At first, I was a bit miffed. Apparently, the sender has so much concern for my immortal soul that he/she was willing to look up my address and spend postage to send these. If you’re reading this, thanks for that. I guess. But, what initially ticked my off was that the person appears to be a coward hiding behind the veil on anonymity. Not afraid to perhaps offend someone. Yet, too afraid to stand up and be accountable.
That was my initial reaction. Then, I laughed and tossed the stuff in the recycle bin.
However, as I reflected on this I realized something.
This was me 50 years ago. Way back then, when Chick was still alive and producing his nonsense, I was that guy at the mall or at the park quietly walking up, and with shaking hands, handed Chick tracts to anyone who would accept them. Of course, we were supposed to then engage with those folks and explain to them the Four Spiritual Flaws or the Roamin’ Rode way to salvation. Because, we knew that unless these poor unbelieving heathens confessed their sins and recited the magic words that we told them to say, they would be lost to eternal flame and torment. We didn’t wait. We handed of our treasure and trusted that God would miraculously touch their hearts when they read about the coming apocalypse of the inevitable ending of their misguided life. Remember the “narrow way” thing? I put my heart into that kind of ministry. Either as a performer on stage, (again separated from real people), or dropping hate filled missives to people I thought were in the gravest of danger. I think that all of us who were caught up in that time felt like we were doing our job as true disciples of Christ. We were doing the work of the evangelist. We were the Watchmen on the wall warning the poor, ignorant, unsuspecting multitudes of the impending doom that was coming over the horizon. We were deadly serious about that work. We were also cowards who really never wanted to engage with people. So, we timidly passed out our tracts. Or, we hid them in library books so that someone might actually find it and read it. I know some that went to adult bookstores just to place the tracts in the merchandise that these ‘angels of hell’ were distributing.
So, I can sympathize with my anonymous friend.

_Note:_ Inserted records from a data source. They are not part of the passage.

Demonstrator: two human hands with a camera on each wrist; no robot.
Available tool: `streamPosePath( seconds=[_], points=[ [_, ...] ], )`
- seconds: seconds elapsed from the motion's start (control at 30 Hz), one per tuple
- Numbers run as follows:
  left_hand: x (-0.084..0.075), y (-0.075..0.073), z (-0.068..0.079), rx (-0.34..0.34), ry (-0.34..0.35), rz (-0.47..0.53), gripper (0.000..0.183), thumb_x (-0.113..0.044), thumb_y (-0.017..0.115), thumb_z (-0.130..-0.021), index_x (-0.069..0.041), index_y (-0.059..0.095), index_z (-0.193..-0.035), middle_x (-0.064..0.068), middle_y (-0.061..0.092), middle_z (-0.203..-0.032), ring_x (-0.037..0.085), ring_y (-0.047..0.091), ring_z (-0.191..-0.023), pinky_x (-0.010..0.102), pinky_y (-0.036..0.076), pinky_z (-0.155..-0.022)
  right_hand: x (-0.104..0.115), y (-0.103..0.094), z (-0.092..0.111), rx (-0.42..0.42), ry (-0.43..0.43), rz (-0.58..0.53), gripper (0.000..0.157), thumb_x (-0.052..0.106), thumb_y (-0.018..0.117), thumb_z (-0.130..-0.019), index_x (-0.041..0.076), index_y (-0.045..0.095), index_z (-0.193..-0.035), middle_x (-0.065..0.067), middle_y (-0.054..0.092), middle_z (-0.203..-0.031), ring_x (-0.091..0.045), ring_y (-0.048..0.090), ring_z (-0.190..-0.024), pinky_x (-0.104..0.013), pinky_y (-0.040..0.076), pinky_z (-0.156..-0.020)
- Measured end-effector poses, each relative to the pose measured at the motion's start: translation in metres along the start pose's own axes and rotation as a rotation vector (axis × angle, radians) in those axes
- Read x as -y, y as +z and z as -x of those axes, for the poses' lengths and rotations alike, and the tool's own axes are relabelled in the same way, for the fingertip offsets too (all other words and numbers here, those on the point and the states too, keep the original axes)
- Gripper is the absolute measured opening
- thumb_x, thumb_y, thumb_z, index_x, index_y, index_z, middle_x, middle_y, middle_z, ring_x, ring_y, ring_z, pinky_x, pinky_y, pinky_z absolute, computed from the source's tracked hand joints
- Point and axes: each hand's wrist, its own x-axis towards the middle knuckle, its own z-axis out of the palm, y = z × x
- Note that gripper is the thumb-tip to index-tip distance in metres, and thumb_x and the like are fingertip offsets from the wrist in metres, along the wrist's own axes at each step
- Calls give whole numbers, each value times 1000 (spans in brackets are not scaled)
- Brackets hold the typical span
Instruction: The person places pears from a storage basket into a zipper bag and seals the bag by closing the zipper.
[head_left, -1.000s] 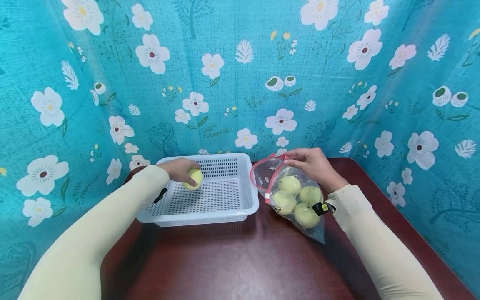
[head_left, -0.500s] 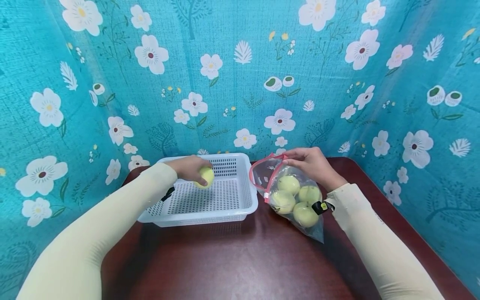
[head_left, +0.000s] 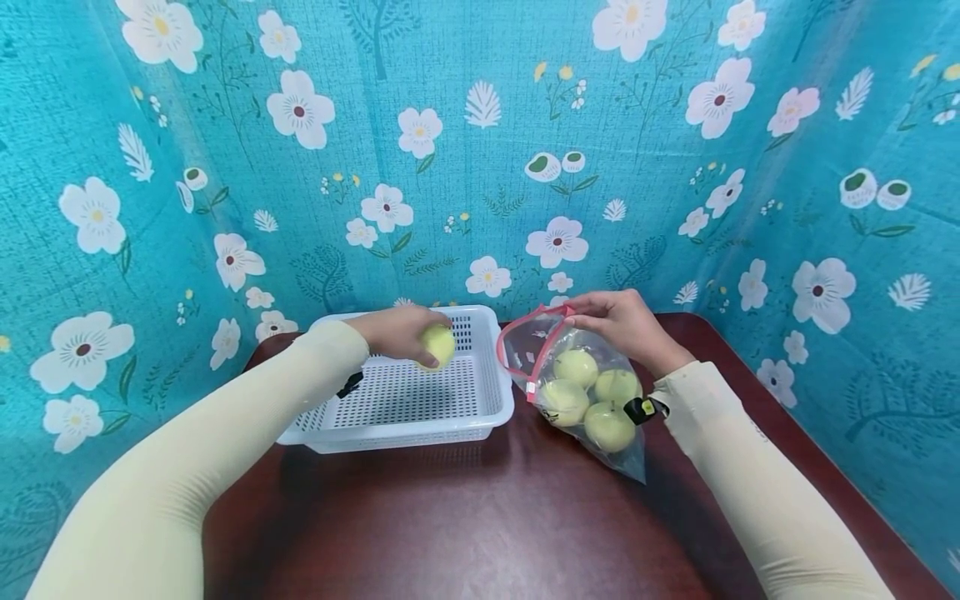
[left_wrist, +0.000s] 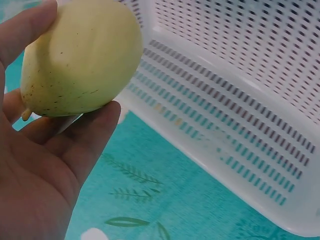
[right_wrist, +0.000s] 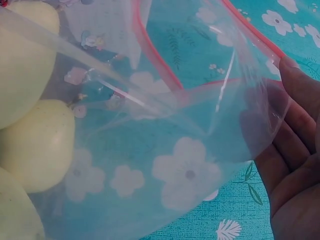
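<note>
The left hand holds a fruit between thumb and fingers, its grip as wide as the fruit's rounded body. The fruit is over the right half of the basket. Its skin is smooth, pale yellow-green, with brown specks gathered round a stubby stem. In the left wrist view the stem end faces the palm and the blunt round end points away from it; the long axis seems to run between them, though the roundness and the cut-off top make this hard to tell.

The basket is white plastic, rectangular, with slotted walls and floor; its long axis runs left to right. To its right, the right hand narrowly pinches the far rim of a bag of thin, clear, creased plastic. A red strip edges its mouth, which gapes to the far left, while a pointed corner faces near right. Four similar round fruits crowd inside. Beneath is a glossy dark-red table.
</note>
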Motion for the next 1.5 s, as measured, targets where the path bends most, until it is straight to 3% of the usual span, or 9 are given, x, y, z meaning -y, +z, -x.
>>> streamPosePath(
  seconds=[0.33,0.6,0.9,1.07,1.3,1.5],
  points=[
    [-27,-10,-14,-47,170,-36,69,-39,79,-79,-17,53,-139,2,58,-127,20,51,-106,37,46,-81,0,-4,1,-1,21,-5,34,25,73,-88,10,71,-118,-8,72,-102,-22,69,-94,-41,55,-78],
    [-50,-15,-25,-98,240,11,66,-36,77,-82,-18,51,-140,-2,56,-132,18,50,-110,34,47,-82,2,-5,1,7,7,5,32,24,71,-89,8,71,-117,-10,72,-104,-23,68,-94,-42,56,-76],
    [-69,-3,-38,-73,235,46,66,-40,73,-86,-22,47,-144,-4,55,-131,14,49,-108,30,47,-81,6,0,-1,6,-13,2,33,26,72,-89,9,72,-116,-8,71,-106,-21,68,-96,-39,56,-77],
    [-74,3,-45,-92,231,62,71,-43,72,-86,-17,44,-146,0,54,-134,14,50,-109,29,47,-80,7,0,1,-7,-8,21,30,23,73,-88,9,73,-115,-8,71,-106,-21,67,-96,-39,56,-76],
    [-86,5,-55,-52,248,110,69,-44,71,-87,-11,45,-143,-4,57,-111,12,53,-93,25,49,-72,6,0,1,-14,-22,4,29,22,73,-88,8,73,-113,-8,72,-104,-20,68,-93,-37,56,-75],
    [-92,8,-64,-11,259,108,71,-47,67,-89,-10,43,-144,-3,57,-108,13,53,-93,26,48,-72,6,0,3,-26,-35,-3,27,21,73,-88,9,74,-112,-7,72,-102,-18,69,-91,-36,56,-73]
  ],
)
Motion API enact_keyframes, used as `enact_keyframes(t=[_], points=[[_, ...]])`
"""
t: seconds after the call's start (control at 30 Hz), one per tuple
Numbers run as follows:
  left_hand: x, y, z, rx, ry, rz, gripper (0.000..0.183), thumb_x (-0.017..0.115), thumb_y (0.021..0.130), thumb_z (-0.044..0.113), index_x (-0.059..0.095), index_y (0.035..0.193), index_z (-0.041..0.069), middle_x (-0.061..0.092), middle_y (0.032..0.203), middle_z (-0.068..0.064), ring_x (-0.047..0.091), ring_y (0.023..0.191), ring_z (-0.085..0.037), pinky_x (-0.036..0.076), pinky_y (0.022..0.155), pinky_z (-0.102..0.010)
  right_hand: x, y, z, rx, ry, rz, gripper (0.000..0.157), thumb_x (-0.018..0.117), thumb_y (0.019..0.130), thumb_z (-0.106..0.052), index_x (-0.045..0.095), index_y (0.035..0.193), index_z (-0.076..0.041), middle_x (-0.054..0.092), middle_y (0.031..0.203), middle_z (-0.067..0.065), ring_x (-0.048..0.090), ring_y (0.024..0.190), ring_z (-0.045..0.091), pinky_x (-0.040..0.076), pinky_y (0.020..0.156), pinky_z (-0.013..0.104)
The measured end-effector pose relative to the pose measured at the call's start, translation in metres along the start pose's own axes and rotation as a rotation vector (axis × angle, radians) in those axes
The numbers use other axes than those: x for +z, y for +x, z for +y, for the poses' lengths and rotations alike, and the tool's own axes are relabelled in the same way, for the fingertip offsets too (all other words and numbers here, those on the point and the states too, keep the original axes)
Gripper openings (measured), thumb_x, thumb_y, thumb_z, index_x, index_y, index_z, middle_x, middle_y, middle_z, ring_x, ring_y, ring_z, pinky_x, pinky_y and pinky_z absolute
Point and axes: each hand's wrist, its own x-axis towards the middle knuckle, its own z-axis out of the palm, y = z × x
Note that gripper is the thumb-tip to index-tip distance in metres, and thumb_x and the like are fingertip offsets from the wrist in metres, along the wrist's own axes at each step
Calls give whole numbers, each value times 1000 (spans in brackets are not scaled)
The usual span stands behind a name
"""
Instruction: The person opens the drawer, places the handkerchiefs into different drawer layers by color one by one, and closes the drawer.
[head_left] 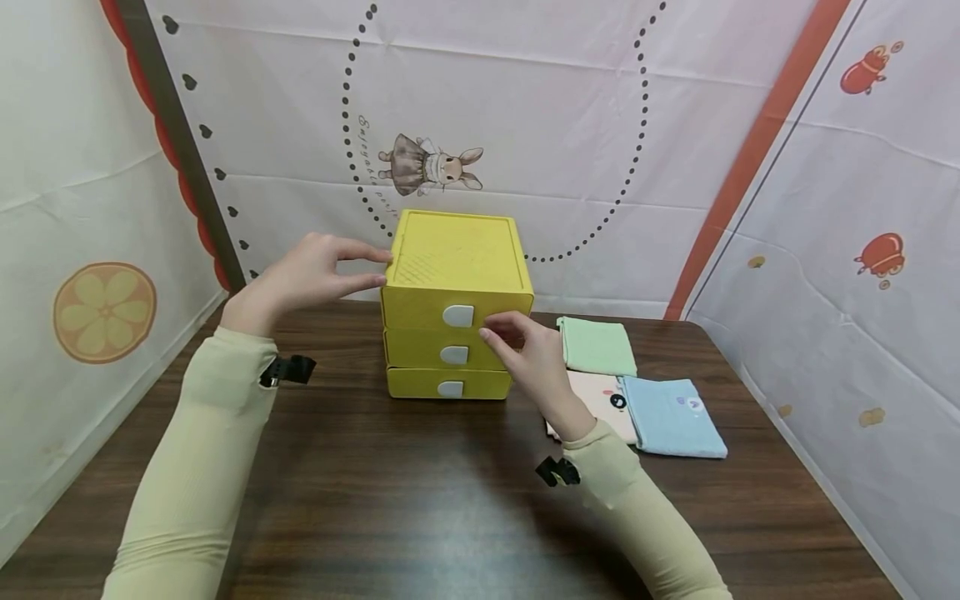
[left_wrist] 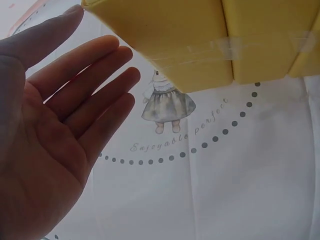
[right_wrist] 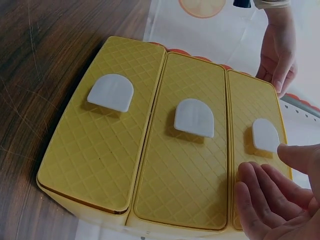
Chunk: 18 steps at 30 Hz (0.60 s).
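Note:
A yellow three-drawer box (head_left: 468, 250) stands on the table, its drawers closed, each with a white rounded pull. My left hand (head_left: 311, 271) is at the box's upper left side, fingers extended; in the left wrist view its thumb tip meets or nearly meets the box corner. Just right of the top drawer's pull (right_wrist: 265, 135), my right hand (head_left: 534, 354) hovers before the drawer front, thumb apart from the loosely bent fingers, with nothing between them. Whether its fingertips touch the drawer front, I cannot tell.
Folded cloths lie on the table (head_left: 360, 500) to the right of the box: a green one (head_left: 597, 346) at the back, a pink one (head_left: 596, 396) partly behind my right wrist, and a blue one (head_left: 667, 417). Printed white sheeting (head_left: 510, 100) hangs behind and on both sides.

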Motion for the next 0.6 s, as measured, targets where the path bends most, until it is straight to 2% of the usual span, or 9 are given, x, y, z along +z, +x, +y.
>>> enact_keyframes(t=[0.33, 0.6], points=[[-4, 4, 1, -2, -24, -31, 45, 57, 77, 55, 62, 112, 27, 60, 112, 10, 54, 105, -10, 42, 85, -35, 3, 2, -3, 17, 2, 3, 23, 62, 82, -32, 66, 94, -13, 68, 85, -4, 61, 74, 3, 49, 65, 19], [-8, 6, 4, -40, -28, -78, 47, 57, 75, 58, 62, 112, 29, 60, 113, 10, 53, 107, -10, 42, 86, -37, 5, 3, -3, 41, 7, -6, 23, 61, 82, -34, 67, 94, -14, 67, 85, -6, 61, 73, 2, 49, 64, 21]])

It’s hard to look someone in the eye and tell them that they are in danger of hell’s torment.
Or, it may be that, like me, this person has doubts about that. Is this truly the way things will work out? Will a Just and Righteous God actually condemn people, most of whom are completely unknowing about our God? Does this person feel a tinge of embarrassment about intruding on a complete stranger’s life? Maybe a bit of all of the above.
I have no ill feelings toward this person. I would, however, sit down for a cup of coffee and chat rather than deal with all of the cloak and dagger stuff. It’s always better to talk about things than to make untrue assumptions about others. At least, that’s what I’ve learned over the past 50 years.
If the person who sent these to me is reading this, I extend that invitation to engage. After all, didn’t Jesus tell us to love one another? I’m neither you enemy nor you mission field. If you don’t want to talk. That’s OK. I’ll continue to lift you to God in prayer. I will also ask you not to waste your postage on me. Chick tracts are by far the worst evangelistic tool ever invented. I won’t read them.